My third two-week block was a bit different, as I transitioned from inpatient OBGYN to Palliative Care (PC). I knew very little about PC before this elective; I knew that teams often consulted them to talk to patients with particularly difficult diagnoses, and that they were the people who managed getting some terminally ill patients into hospice. I learned that the role of PC in the hospital is three-fold: symptom management, goals of care discussions of various caliber, and hospice referral.
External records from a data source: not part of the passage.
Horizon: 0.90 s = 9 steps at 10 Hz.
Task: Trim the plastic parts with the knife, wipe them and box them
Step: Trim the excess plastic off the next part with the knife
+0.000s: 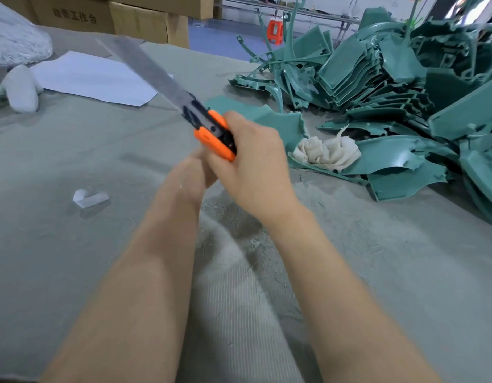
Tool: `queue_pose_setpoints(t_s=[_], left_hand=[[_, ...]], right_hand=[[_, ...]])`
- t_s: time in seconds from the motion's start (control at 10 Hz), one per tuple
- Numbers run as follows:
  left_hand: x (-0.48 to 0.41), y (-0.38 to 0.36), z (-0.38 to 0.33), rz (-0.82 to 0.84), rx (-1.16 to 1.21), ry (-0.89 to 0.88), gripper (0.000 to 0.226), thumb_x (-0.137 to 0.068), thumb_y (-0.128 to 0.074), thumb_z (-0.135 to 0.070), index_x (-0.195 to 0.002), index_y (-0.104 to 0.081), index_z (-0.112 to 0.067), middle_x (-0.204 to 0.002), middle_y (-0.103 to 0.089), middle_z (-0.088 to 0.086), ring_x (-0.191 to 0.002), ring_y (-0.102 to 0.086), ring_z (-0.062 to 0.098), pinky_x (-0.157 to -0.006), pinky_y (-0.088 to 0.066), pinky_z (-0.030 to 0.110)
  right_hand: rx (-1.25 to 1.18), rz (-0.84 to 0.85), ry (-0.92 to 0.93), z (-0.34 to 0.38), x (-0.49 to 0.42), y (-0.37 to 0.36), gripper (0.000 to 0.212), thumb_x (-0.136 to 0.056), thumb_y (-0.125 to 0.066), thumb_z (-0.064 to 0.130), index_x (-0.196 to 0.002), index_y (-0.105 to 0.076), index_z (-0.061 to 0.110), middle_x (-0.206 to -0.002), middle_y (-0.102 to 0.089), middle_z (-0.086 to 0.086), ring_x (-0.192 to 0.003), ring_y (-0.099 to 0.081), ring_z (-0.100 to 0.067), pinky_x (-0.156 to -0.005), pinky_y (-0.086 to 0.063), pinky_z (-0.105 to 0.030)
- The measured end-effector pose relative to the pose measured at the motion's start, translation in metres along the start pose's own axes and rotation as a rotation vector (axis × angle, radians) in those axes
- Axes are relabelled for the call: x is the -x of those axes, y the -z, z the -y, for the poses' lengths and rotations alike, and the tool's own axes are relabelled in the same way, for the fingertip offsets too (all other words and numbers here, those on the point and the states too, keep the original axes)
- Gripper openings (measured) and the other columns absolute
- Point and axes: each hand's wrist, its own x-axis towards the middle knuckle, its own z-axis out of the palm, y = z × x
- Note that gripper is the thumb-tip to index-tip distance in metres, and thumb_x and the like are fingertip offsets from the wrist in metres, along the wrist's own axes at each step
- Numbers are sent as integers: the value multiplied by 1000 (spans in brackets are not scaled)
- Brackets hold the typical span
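Nearest the camera, two bare forearms reach over the grey tabletop [59, 244], which is littered with fine pale shavings. The right hand [255, 164] is wrapped tight around the orange handle of the knife [211, 131], whose long blade slants up and away to the left of the hand. The left hand [196, 172] sits just below the knife, touching its underside; its fingers are hidden, so their state cannot be told. Left of the knife lies a small clear scrap [90, 197]. Right of the knife, a crumpled white cloth [329, 152] rests on the green plastic parts [391, 87], heaped in a loose pile. Beyond the knife lies a white sheet [92, 78], then cardboard boxes [139, 20]; their contents are unseen.
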Motion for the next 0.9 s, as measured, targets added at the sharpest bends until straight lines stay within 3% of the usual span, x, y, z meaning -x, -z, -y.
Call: queue_pose_setpoints(t_s=[0.1, 0.2, 0.3, 0.4, 0.5, 0.6, 0.7, 0.8, 0.9], left_hand=[[-1, -1, 4, -361, 577, 108, 66, -98, -40, -41, -44, -56, -7, -36, -45, -3, -41, -41, 2, -56, -35, -1], [-1, 0, 7, 6, -251, -91, 38, -95, -51, -24, -62, -63, -9, -45, -58, -4, -47, -47, -7, -62, -41, 0], [-32, 28, 22, 510, -738, 174, 18, -93, -56, -2, -98, -62, -18, -92, -69, -8, -92, -64, 8, -90, -50, 28], [-38, 35, 25, 463, -687, 204, 22, -89, -64, -10, -97, -62, -31, -92, -71, -17, -92, -67, 5, -87, -52, 27], [-41, 37, 30, 503, -659, 209, 23, -89, -64, -9, -97, -63, -30, -90, -72, -17, -88, -67, 2, -83, -54, 22], [-39, 36, 28, 496, -647, 208, 22, -90, -64, -9, -97, -63, -30, -93, -71, -15, -91, -67, 5, -86, -53, 26], [-39, 35, 28, 500, -652, 201, 23, -90, -63, -9, -97, -63, -31, -96, -70, -13, -94, -66, 9, -90, -52, 29], [-39, 34, 28, 498, -658, 207, 22, -90, -63, -9, -96, -62, -31, -96, -69, -11, -94, -65, 10, -90, -52, 29], [-40, 35, 29, 505, -655, 198, 22, -90, -63, -9, -95, -62, -30, -93, -69, -14, -90, -66, 6, -87, -53, 25]], right_hand=[[-197, 97, -66, 2, -2, 5, 24, -87, -68, 22, -75, -48, 25, -55, -42, 14, -54, -42, -5, -59, -35, -26], [-280, -31, -191, -5, -7, 22, 16, -88, -69, 29, -77, -58, 25, -57, -46, 15, -52, -43, 1, -56, -39, -19], [-273, -192, -375, -27, -11, 44, 14, -89, -64, 21, -78, -56, 23, -70, -59, 5, -64, -54, -16, -70, -54, -39], [-201, -133, -513, -49, -9, 59, 23, -88, -60, 19, -111, -56, 15, -87, -59, 1, -78, -55, -21, -86, -52, -46], [-134, -42, -518, -55, -5, 64, 45, -91, -57, 52, -110, -60, 12, -93, -67, -4, -82, -60, -17, -83, -49, -40], [-72, -65, -514, -54, -5, 66, 63, -94, -44, 61, -93, -62, 1, -82, -68, -17, -75, -58, -28, -76, -49, -41], [-12, -47, -492, -53, -5, 68, 56, -92, -49, 57, -86, -65, 4, -69, -65, -14, -61, -53, -20, -62, -43, -32], [32, 4, -482, -53, -3, 69, 53, -89, -53, 57, -79, -63, 6, -72, -64, -18, -61, -51, -22, -60, -39, -30], [62, 35, -477, -52, -3, 70, 52, -89, -54, 57, -78, -64, 8, -74, -64, -18, -71, -58, -29, -64, -46, -34]])
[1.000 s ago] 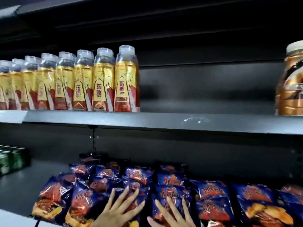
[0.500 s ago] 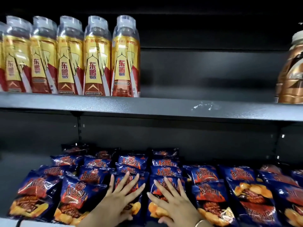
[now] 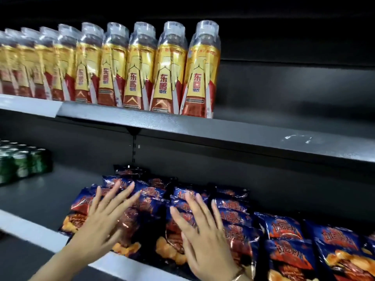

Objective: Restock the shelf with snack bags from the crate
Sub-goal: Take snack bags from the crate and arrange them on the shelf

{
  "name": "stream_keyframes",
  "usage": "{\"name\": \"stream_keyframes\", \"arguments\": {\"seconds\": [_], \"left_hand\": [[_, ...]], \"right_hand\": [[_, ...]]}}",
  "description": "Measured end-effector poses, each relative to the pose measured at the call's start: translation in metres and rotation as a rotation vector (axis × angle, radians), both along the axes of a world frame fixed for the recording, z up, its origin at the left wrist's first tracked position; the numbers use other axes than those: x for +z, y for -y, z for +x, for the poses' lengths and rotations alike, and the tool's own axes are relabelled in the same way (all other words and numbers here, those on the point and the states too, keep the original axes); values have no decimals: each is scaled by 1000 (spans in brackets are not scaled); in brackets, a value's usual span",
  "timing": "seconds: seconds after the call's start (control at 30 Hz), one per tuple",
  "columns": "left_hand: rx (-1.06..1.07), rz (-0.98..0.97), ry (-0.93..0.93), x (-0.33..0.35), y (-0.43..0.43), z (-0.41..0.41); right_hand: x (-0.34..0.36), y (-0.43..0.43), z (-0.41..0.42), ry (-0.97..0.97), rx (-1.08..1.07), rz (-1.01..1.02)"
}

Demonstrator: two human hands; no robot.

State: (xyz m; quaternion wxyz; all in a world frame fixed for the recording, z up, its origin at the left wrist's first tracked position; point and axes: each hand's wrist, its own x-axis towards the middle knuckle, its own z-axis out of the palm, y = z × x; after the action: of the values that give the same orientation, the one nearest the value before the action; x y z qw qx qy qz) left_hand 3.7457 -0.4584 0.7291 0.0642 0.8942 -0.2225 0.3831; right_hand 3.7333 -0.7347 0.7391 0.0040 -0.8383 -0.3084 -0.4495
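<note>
Several dark blue snack bags (image 3: 284,230) with red and orange print lie in overlapping rows on the lower shelf (image 3: 36,199). My left hand (image 3: 103,218) is spread flat over the bags at the left end of the rows, fingers apart. My right hand (image 3: 200,230) is spread over the bags just to its right, fingers apart too. Neither hand grips a bag. Whether the palms press on the bags or hover just above them is unclear from the blur. The crate is out of view.
Gold and red drink bottles (image 3: 168,67) stand in a row on the upper shelf (image 3: 233,132), with bare shelf to their right. Green cans (image 3: 22,161) sit at the far left of the lower shelf. A bare stretch of shelf lies between the cans and the bags.
The view has swung left and down, so the brown bottle at the right is gone and the green cans show again. Both hands stay spread over the bags, now further onto them.
</note>
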Motion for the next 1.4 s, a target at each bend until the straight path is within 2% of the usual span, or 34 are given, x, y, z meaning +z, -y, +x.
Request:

I worked at Vanderbilt Hospital (VUH) and at the TN Valley VA hospital down the street. At VUH, there is a PC consult service and an inpatient PC unit. I got to spend time on both services, shadowing the providers and learning so much from them in the process. They taught me about how to manage pain with various opioids, how to deliver bad news to patients and family, how to discuss goals of care and advance directives (not the same thing), and how to conduct family meetings. The family meetings were especially interesting–we were present for a particularly difficult one that included members of the primary team as well as the ethics board, whom I’d never been able to work with before. The VA’s PC service was a bit slower than VUH’s, but I still feel like I had a very robust experience and learned quite a bit about the important role of PC. In addition, I got to know the team quite well; I helped them celebrate one of the attendings’ birthdays and found out that the PC social worker there had gone to my grandfather’s church while he was still pastoring in New York!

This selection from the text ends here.